Open to discussion though.

pub(crate) SGTM!

codecov · 2024-12-19T20:22:54Z

Codecov Report

Attention: Patch coverage is 87.57396% with 21 lines in your changes missing coverage. Please review.

Project coverage is 84.05%. Comparing base (bf7e212) to head (08275cc).
Report is 1 commits behind head on main.

Files with missing lines	Patch %	Lines
kernel/src/scan/log_replay.rs	85.48%	7 Missing and 11 partials ⚠️
kernel/src/scan/mod.rs	94.87%	0 Missing and 2 partials ⚠️
ffi/src/scan.rs	0.00%	1 Missing ⚠️

Additional details and impacted files

@@            Coverage Diff             @@
##             main     #607      +/-   ##
==========================================
+ Coverage   84.00%   84.05%   +0.05%     
==========================================
  Files          75       75              
  Lines       17097    17251     +154     
  Branches    17097    17251     +154     
==========================================
+ Hits        14363    14501     +138     
- Misses       2045     2050       +5     
- Partials      689      700      +11

☔ View full report in Codecov by Sentry.
📢 Have feedback on the report? Share it here.

scovich

When parsing the Add file, if there are needed fix-ups (just partition columns today), the correct expression is created, and inserted into a row indexed map

Why do we need a map here? It seems like we either have a fixup for every row, or for no rows? Just apply the fixup conditionally if we see a non-empty vec of fixups?

scovich · 2024-12-30T22:13:14Z

kernel/src/engine_data.rs

+        val.ok_or_else(|| {
+            Error::MissingData(format!("Data missing for field {field_name}")).with_backtrace()
+        })


intentional/permanent change? Or just for debugging?

intentional, since this error occurs in more than one place

aside: I wonder if we should start adding some kind of "location code" as a (much) cheaper alternative to backtraces, that also stays stable as the code base evolves around it?

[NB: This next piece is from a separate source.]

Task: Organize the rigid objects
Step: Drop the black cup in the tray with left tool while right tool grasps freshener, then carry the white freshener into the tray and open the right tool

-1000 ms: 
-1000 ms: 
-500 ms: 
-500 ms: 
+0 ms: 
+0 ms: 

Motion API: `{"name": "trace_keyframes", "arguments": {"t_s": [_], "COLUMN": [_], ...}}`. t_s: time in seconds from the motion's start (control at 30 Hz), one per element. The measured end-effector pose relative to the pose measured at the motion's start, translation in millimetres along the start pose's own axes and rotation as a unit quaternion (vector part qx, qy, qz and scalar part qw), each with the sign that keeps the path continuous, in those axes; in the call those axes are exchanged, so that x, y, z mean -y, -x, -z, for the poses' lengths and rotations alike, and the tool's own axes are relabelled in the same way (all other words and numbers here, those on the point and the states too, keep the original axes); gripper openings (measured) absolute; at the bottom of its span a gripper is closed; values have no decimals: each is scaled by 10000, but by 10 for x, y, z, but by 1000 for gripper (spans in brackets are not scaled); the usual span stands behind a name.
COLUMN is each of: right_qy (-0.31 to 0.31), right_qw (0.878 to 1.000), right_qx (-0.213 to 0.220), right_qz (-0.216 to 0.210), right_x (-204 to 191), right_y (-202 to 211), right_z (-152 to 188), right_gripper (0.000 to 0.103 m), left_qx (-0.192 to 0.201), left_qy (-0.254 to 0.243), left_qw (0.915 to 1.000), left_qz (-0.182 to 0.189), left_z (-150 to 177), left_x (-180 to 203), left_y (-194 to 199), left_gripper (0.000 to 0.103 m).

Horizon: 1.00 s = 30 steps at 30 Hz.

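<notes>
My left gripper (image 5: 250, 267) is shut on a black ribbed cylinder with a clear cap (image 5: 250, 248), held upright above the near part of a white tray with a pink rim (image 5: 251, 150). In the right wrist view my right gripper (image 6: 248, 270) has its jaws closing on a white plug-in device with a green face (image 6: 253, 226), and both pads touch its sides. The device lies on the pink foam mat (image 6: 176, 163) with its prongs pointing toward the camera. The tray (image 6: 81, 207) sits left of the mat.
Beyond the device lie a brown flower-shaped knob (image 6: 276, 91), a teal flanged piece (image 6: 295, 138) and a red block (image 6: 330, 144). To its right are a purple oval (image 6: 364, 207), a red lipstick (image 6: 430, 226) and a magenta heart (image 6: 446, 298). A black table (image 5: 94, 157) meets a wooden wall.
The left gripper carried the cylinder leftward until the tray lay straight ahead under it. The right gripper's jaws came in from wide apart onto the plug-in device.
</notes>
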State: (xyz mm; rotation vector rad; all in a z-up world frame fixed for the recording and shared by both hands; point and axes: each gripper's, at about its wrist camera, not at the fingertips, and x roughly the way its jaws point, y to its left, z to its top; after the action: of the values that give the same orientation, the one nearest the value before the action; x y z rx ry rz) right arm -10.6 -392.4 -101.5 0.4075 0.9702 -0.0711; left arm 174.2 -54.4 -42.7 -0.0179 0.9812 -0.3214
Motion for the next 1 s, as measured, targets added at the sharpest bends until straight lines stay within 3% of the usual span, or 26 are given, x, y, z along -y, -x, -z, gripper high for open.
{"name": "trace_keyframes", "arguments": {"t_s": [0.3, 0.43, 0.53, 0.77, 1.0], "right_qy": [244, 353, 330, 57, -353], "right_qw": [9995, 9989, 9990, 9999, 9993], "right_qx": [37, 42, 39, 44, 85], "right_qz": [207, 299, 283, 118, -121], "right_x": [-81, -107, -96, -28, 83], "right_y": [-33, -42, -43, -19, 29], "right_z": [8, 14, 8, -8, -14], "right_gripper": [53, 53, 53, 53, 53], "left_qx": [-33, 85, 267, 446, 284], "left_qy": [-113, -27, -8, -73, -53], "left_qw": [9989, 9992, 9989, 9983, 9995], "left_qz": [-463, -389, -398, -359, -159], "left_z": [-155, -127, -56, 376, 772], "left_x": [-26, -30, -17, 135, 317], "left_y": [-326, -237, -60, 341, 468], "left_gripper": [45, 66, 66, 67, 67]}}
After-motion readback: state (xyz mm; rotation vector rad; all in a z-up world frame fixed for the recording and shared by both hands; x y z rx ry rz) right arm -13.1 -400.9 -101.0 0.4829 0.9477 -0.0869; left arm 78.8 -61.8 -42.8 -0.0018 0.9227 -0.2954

Yeah, that could work. I'm not too worried about perf for backtraces as they should only appear in error cases though

scovich · 2024-12-30T22:18:16Z

kernel/src/scan/log_replay.rs

+        let have_seen = self.check_and_record_seen(file_key);
+        if is_add && !have_seen {
+            // compute transform here
+            if let Some(ref transform) = self.transform {


Agree on both nesting and rule of 30 here.

Also, this code is redundant:

let have_seen = self.check_and_record_seen(file_key); if is_add && !have_seen { ... do stuff ... } Ok(is_add && !have_seen)

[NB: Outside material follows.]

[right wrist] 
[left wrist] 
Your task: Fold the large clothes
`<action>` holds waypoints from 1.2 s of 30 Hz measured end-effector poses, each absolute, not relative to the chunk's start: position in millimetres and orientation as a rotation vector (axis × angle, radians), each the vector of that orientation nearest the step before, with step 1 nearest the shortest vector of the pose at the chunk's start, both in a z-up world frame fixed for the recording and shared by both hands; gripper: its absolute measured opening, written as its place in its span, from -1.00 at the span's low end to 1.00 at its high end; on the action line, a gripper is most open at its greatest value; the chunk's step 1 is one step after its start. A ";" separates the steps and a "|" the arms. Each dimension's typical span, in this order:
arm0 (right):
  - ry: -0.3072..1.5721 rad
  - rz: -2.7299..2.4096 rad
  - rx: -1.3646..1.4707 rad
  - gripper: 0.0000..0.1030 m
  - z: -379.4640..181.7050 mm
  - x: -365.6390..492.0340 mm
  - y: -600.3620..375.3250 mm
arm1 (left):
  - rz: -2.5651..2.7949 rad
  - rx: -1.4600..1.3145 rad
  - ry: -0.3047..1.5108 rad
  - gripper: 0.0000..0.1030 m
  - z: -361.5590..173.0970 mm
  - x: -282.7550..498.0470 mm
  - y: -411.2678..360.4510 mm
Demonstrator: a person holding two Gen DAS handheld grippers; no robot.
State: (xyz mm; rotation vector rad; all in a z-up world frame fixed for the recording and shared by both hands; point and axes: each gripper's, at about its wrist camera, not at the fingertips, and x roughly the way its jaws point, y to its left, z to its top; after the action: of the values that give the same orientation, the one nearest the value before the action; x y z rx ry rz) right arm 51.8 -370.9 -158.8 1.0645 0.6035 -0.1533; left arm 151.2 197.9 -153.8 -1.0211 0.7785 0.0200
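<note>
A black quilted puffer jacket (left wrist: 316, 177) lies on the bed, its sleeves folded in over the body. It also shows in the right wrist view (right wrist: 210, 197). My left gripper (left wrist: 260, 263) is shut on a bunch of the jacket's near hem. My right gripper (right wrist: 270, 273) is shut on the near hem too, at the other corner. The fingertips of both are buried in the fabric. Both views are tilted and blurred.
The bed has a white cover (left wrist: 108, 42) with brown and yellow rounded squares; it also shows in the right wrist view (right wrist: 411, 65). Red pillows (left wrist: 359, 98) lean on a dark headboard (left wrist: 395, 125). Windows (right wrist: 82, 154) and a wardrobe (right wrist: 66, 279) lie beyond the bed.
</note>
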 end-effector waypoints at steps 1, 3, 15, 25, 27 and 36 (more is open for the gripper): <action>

The early return would make very clear what's going on:

if !is_add || have_seen { return Ok(false); } ... do stuff ... Ok(true)

scovich · 2024-12-30T22:37:36Z

kernel/src/scan/log_replay.rs

+        let have_seen = self.check_and_record_seen(file_key);
+        if is_add && !have_seen {


Related to #615:

Data skipping runs before this visitor, which means we can't use the partition values for data skipping in its current form.

How should we proceed? Even if we run a partition value extraction visitor before data skipping, that builds a hash map of parsed partition value literals (instead of embedding them in a struct expression), we still can't use the normal data skipping expression machinery. We'd almost need the row visitor itself to apply partition pruning, using a DefaultPredicateEvaluator that sits on top of the partition values map. The (big) downside of that approach is it won't reliably handle predicates that mix references to partition columns and normal columns, e.g. the following predicate would have no data skipping at all, because both predicate evaluators would reject the OR due to a missing leg:

WHERE partition_col1 = 10 OR value_col2 = 20

It would at least handle top-level AND gracefully, tho:

WHERE partition_col1 = 10 AND value_col2 = 20

(because each predicate evaluator would work with the subset of the AND it understands)

Even if we run a partition value extraction visitor before data skipping, that builds a hash map of parsed partition value literals (instead of embedding them in a struct expression), we still can't use the normal data skipping expression machinery.

Could you explain why we can't use the normal data skipping expression machinery? Current data skipping reads the stats field of add actions. I imagine we could use a visitor to extract the partition values along with the stats, then write back the stats field with updated values. Then data skipping proceeds as normal. idk if this is perhaps expensive, but I think it'll be important to be able to do data skipping on predicates with mixed references.

We definitely want the effect of data skipping, one way or another. I just meant that today's data skipping flow happens before the row visitor that could extract and parse partition values.

Either we need to add a second visitor that runs first and updates the stats column, or we apply partition skipping as a completely separate step (that could run before or after normal data skipping). Updating the stats column has several disadvantages:

Needs a separate visitor pass (runtime cost)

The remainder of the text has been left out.